Arif memaparkan setelah merger, Pelindo kemudian membentuk empat subholding dengan tujuan agar lebih efisien dan maksimal dalam melayani jasa. Empat anak perusahaan itu adalah PT Subholding Pelindo Terminal Peti Kemas (SPTP), PT Subholding Pelindo Multi Terminal (SPMT), PT Subholding Pelindo Jasa Maritim (SPJM), dan PT Subholding Pelindo Solusi Logistik (SPSL).
“Transformasi di level operasional langsung dilaksanakan anak-anak usaha. Beberapa langkah yang dilakukan antara lain memperpendek waktu sandar atau port stay dan masa tinggal kontainer di terminal atau cargo stay, menyatukan sistem pelayanan dan pembayaran melalui aplikasi online dan digital,” urainya.
Hasil transformasi tersebut bisa dilihat dari pertumbuhan kinerja operasional.

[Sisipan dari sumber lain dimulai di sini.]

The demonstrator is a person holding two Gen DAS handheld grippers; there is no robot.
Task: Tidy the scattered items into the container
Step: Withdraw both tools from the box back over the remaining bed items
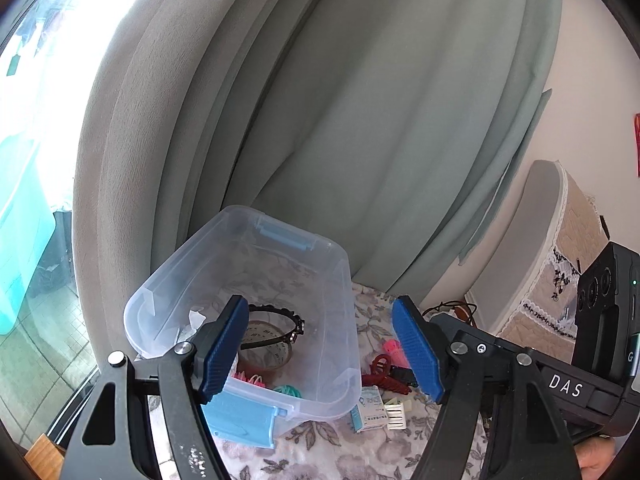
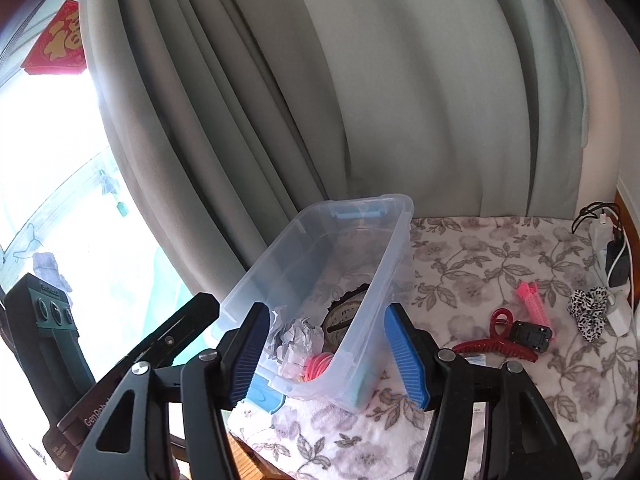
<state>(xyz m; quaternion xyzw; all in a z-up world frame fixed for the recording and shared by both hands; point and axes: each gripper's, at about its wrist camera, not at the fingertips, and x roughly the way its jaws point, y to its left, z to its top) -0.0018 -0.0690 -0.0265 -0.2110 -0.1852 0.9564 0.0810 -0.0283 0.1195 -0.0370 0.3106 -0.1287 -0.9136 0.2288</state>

Arus peti kemas pada 2022 mencapai 17,2 juta TEUS, naik satu persen daripada tahun sebelumnya.
Total arus barang yang terealisasi mencapai 160 juta Ton, tambah sembilan persen dari setahun sebelumnya.
Sedangkan jumlah arus kapal yang dilayani Pelindo mencapai 1,2 miliar GT, naik satu persen, hal itu berpengaruh pula jumlah penumpang yang akhirnya bertumbuh sebesar 86 persen menjadi 15 juta orang.
Pada ujungnya, proses transformasi ini membawa Pelindo berhasil untuk membukukan laba bersih Rp3,9 triliun (audited), naik 23 persen dibandingkan tahun 2021. Kontribusi Pelindo kepada Negara pada 2022 juga meningkat, yakni mencapai Rp7,2 triliun atau lebih tinggi 54 persen dibandingkan tahun sebelumnya yang baru Rp4,7 triliun.
Kontribusi tersebut dalam bentuk setoran Dividen, Pajak (PPh, PPN dan PBB), Penerimaan Negara Bukan Pajak (PNBP), dan Konsesi. Sementara itu, pelaku usaha Direktur Operasi PT Salam Pacific Indonesia Lines (SPIL) Bambang Gunawan juga memonten pelayanan Pelindo kini lebih cepat tanggap dan efisien.
Meski tak semua pelabuhan mendapat tambahan peralatan, tetapi hampir semua pelabuhan besar di Indonesia kinerjanya membaik.
“Di Sorong, misalnya, dulu hari Minggu tidak ada yang bekerja, sekarang sejak pagi pun bisa bongkar muat. Ini luar biasa,” paparnya.
Saat ini SPIL mengoperasikan enam kapal kargo bermuatan dengan kapasitas 1.000-1.500 peti kemas, untuk pelayaran long haul dari Belawan ke Pekanbaru, lalu ke Jakarta, kemudian menyusuri Surabaya, Makassar, Ambon, Sorong dan berakhir di Jayapura.
“Dulu, waktu tempuh biasanya 42 hari, sekarang cukup 36 hari. Dengan begitu, biaya operasi SPIL bisa ditekan jauh lebih rendah,” ucapnya.
Sebelumnya, Menteri Negara Perencanaan Pembangunan Nasional/Kepala Bappenas Suharso Monoarfa menjelaskan, trend investasi di Indonesia dalam empat tahun terakhir selalu menunjukkan diagram yang meningkat ddan selalu melampaui target.
Pada 2019, dengan target Rp792 triliun, realisasi investasi mencapai Rp809 triliun. Pada 2022, realisasi investasi mencapai Rp1.207 triliun, melampaui dari yang ditargetkan sebesar Rp1.200 triliun.
Namun, menurut Suharso Monoarfa, investasi di Indonesia masih menghadapi kendala ICOR (Incremental Capital Output Ratio) yang tinggi, yakni berada di antara angka 6. Tingginya ICOR membuat investasi makin tidak efisien. Angka tersebut juga yang tertinggi di antara negara-negara pesaing di ASEAN.
“Salah satu penyebab ICOR kita yang masih tinggi ada di logistik,” pungkasnya.